WORK REQUEST: Show every line of the data where the word "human" can be found.

---

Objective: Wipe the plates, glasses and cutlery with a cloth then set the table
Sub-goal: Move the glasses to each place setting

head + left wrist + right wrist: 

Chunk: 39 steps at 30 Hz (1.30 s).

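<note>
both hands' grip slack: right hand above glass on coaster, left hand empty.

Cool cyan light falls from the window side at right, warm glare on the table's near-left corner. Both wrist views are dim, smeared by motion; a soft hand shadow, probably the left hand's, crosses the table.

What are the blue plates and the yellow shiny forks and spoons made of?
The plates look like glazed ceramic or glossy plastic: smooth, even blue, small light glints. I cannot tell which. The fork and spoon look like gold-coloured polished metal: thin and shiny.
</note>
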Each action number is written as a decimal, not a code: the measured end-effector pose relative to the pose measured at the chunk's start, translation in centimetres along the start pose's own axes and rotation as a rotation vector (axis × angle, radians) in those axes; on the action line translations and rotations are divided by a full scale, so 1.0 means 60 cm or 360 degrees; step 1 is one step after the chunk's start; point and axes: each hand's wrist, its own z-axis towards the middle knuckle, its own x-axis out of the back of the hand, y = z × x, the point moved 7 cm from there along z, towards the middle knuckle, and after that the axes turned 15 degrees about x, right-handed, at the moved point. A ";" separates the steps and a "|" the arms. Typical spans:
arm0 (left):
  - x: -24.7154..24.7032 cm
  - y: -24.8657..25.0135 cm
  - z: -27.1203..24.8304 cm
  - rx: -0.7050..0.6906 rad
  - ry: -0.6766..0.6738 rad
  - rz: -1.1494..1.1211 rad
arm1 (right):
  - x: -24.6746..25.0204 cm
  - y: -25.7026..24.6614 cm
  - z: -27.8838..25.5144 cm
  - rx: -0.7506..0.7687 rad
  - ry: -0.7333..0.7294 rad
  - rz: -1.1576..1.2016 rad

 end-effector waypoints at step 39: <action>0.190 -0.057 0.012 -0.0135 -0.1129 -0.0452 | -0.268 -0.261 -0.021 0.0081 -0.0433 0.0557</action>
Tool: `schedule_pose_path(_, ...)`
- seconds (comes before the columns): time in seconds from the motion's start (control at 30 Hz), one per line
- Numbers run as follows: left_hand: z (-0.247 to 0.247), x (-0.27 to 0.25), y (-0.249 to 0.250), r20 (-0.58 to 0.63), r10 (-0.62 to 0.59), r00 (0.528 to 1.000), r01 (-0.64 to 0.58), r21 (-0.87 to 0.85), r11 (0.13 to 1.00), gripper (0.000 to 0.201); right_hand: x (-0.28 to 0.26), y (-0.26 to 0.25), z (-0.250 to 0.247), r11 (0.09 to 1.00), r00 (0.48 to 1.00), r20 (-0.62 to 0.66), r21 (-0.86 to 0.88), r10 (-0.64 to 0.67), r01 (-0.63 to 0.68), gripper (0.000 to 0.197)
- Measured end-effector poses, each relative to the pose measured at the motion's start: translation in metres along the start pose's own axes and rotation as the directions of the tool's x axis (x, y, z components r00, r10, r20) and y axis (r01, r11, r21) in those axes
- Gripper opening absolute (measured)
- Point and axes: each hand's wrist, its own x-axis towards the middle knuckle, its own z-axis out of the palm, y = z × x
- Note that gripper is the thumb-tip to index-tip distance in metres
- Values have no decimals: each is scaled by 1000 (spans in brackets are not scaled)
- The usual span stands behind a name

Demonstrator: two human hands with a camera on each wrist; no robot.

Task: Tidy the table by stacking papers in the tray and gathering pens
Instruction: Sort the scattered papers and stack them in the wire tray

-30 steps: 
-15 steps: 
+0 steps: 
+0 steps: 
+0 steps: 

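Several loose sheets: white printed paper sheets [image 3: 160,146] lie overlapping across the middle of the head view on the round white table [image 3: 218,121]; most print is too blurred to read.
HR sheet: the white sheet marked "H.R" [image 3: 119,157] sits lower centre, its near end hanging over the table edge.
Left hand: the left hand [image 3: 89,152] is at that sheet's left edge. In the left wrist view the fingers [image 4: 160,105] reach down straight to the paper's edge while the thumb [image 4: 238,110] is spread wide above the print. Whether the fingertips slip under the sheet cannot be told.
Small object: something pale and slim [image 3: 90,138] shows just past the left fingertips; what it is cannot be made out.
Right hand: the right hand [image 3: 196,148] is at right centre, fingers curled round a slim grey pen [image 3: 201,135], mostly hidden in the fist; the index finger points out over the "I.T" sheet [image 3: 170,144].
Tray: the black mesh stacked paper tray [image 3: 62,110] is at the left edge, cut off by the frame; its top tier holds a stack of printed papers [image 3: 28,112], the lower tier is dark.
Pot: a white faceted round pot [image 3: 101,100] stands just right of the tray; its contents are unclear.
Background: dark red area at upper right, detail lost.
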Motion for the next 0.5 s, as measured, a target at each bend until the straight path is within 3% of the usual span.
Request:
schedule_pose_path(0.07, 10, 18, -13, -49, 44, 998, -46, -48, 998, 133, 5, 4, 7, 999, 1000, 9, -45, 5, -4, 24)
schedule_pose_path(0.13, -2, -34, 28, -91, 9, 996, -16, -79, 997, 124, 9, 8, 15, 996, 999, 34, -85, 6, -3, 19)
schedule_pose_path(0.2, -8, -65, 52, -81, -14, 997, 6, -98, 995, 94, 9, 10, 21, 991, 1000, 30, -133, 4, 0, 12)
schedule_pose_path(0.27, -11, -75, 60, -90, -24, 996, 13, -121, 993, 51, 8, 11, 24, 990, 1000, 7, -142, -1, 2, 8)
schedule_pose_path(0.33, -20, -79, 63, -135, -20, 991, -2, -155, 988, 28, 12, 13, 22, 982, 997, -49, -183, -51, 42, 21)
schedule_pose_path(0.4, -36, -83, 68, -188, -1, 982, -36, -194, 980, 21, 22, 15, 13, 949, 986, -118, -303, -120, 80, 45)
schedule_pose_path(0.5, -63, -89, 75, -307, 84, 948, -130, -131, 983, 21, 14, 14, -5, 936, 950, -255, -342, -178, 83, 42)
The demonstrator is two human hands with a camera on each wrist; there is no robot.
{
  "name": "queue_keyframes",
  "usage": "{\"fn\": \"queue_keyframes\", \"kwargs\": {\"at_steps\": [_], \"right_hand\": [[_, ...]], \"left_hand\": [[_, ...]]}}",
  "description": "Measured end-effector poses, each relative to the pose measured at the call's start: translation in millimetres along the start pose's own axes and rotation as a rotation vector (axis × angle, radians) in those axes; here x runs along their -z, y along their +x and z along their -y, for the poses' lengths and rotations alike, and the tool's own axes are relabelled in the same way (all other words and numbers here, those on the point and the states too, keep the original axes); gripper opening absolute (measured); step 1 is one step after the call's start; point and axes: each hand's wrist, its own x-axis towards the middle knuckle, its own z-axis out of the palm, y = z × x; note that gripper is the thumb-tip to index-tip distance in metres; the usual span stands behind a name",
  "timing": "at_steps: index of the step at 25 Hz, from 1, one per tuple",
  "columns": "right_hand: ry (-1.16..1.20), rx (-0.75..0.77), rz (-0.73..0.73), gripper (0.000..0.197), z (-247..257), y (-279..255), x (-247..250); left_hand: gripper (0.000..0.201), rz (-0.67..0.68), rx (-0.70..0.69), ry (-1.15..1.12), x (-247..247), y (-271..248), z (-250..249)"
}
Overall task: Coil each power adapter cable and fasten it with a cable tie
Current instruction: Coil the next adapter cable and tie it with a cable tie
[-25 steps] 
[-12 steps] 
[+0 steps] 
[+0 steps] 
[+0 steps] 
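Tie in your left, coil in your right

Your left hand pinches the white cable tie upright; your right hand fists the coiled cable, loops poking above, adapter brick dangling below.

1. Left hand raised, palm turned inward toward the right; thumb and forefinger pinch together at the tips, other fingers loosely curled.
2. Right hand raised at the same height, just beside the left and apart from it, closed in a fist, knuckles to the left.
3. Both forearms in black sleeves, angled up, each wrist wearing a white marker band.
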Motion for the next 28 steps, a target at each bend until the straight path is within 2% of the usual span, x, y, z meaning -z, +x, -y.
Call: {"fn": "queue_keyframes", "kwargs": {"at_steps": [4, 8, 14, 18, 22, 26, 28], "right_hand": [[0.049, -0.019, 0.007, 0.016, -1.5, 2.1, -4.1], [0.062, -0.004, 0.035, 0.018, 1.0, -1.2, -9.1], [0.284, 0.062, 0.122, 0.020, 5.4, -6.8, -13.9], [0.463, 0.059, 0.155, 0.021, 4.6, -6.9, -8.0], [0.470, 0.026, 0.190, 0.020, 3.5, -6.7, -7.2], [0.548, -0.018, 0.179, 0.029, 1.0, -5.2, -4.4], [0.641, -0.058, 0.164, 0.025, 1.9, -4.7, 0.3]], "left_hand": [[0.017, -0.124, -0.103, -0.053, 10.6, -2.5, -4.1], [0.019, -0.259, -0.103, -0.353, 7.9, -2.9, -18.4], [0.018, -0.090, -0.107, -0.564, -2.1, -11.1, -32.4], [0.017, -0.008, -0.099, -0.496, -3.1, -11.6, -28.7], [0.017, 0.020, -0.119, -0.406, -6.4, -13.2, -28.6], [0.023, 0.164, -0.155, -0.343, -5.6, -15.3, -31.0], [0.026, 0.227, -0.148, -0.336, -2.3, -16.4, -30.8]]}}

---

WRITTEN SOLUTION:
Demonstrator: two human hands with a camera on each wrist; no robot.
The demonstrator is two human hands with a camera on each wrist; there is no robot.

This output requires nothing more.